What follows is a version of this recent paper, which has been exclusively tailored for Tes’ audience.
Following the diagnosis
It is not just Alfie who has a diagnosis of ADHD in Sarah’s class. She has two other pupils with the same diagnosis, and all three take methylphenidate (Ritalin). The three children, however, are very different in their behaviour and attainment in school.
Alfie, as we know, is struggling with both behaviour and attainment. One of the other children is making good progress with few behavioural issues. The third child is struggling academically but her behaviour is not as disruptive as Alfie’s – she can often be found daydreaming or looking out of the window rather than paying attention to the task at hand.
Then there are the other children in Sarah’s class with different challenges. There is Jessie, aged 7. Her reading level is that of a child almost three years younger. Following discussions between the Sendco and Jessie’s family, the school organises an assessment with an educational psychologist. The psychologist’s report states that Jessie has dyslexia; it provides Sarah with some teaching strategies and materials that she can use in the classroom with Jessie. Sarah has a teaching assistant who spends half a day per week providing additional support to Jessie in the classroom, guided by the materials provided by the educational psychologist.
And then there is Ella, who is also 7. Sarah has noticed that her reading is poor and that it is affecting other aspects of her learning. Ella does not have a diagnosis, but Sarah has liaised with the Sendco, who has initiated “school action” in line with the SEND code of practice. She is waiting for the first meeting to decide whether Ella has SEN and what action might follow to support her needs. At the moment, Ella receives no additional support at school.
Despite all four of the five children displaying similarly low levels of reading, Sarah is being guided by the labels given to the children and recommended approaches for intervention (medication for ADHD; one-to-one teaching-assistant support for dyslexia; school action for SEND).
This should work. Their reading skills should improve. Shouldn’t they?
What do learning difficulties really look like?
Learning difficulties and associated developmental problems do not fall into tightly defined categories. Symptoms often co-occur across diagnoses, and two children with the same diagnosis can behave in very different ways.
For example, it is not uncommon for a child with ADHD and another with dyslexia to both have problems sustaining attention during challenging tasks. Similarly, no two children with ADHD will behave the same: some are more hyperactive and defiant while others are less disruptive and more inattentive. Stepping back from diagnoses, we also see that classroom learning difficulties rarely occur in isolation. There are high rates of comorbidity between reading, maths and language problems, with some estimates reaching up to 50 per cent. This is not to mention strong overlaps with mental health; according to the Royal College of Psychiatrists, up to 40 per cent of people with learning problems experience mental health difficulties.
In practice, many teachers and educational professionals recognise the complex needs of children who are struggling at school. Some leading special schools have stressed the need to move away from labels and instead focus on the individual child and their needs, using diagnostics as supplementary information when needed (bit.ly/DitchLabels). A similar move has been advocated for many years in developmental science.
But to date, very few studies have adopted such an approach.
Studying struggling learners: make no assumptions
The use of phonics to teach reading is a great example of how scientific evidence has fed through to everyday classroom practice.
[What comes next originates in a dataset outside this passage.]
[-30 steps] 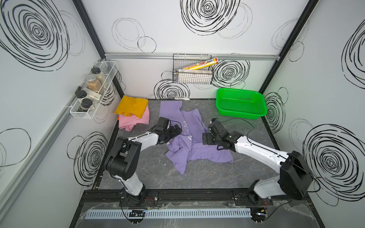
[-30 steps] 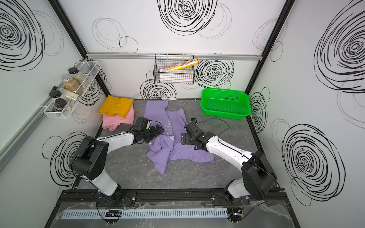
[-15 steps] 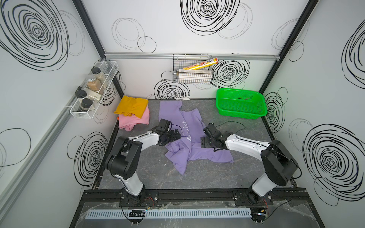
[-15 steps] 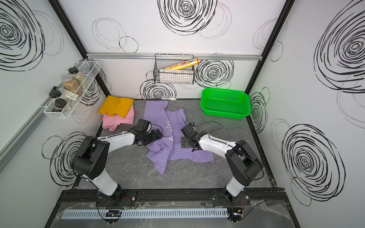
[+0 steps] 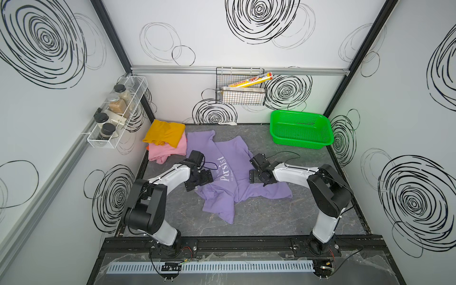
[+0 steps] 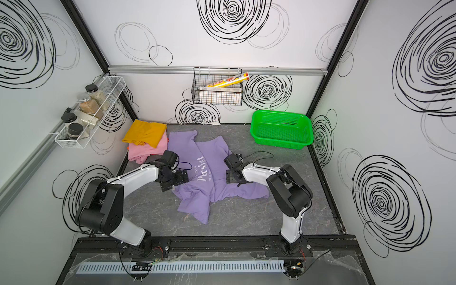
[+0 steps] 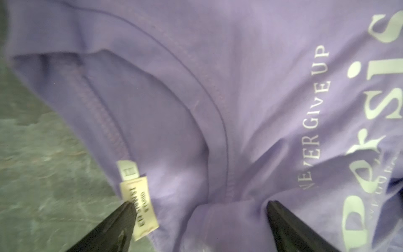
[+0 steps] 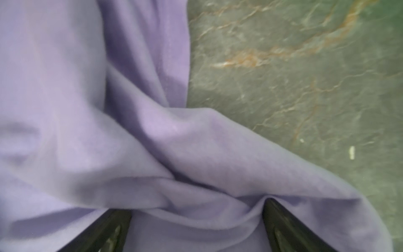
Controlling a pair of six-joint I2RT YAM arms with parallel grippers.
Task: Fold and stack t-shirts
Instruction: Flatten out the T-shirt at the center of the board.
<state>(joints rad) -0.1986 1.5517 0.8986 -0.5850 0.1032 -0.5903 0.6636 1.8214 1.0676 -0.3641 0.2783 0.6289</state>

But our understanding of learning-related difficulties, and how to support them, is dominated by studies of children with either very specific profiles of learning problems (such as reading difficulties in the absence of maths problems or low IQ), or of children with particular diagnoses in the absence of co-occurring problems or diagnoses.
This approach makes lots of assumptions about struggling learners that practitioners know may not be valid; learning difficulties are rarely specific, behavioural problems rarely occur in isolation and most children who struggle will never receive any diagnosis.
A similar issue was recognised in the field of psychiatric disorders and adult mental health a few years ago. Here, scientists realised that the majority of studies failed to capture high levels of co-occurrence between anxiety and depression, differences in symptoms for individuals diagnosed with the same condition, or similarities in symptoms across diagnoses.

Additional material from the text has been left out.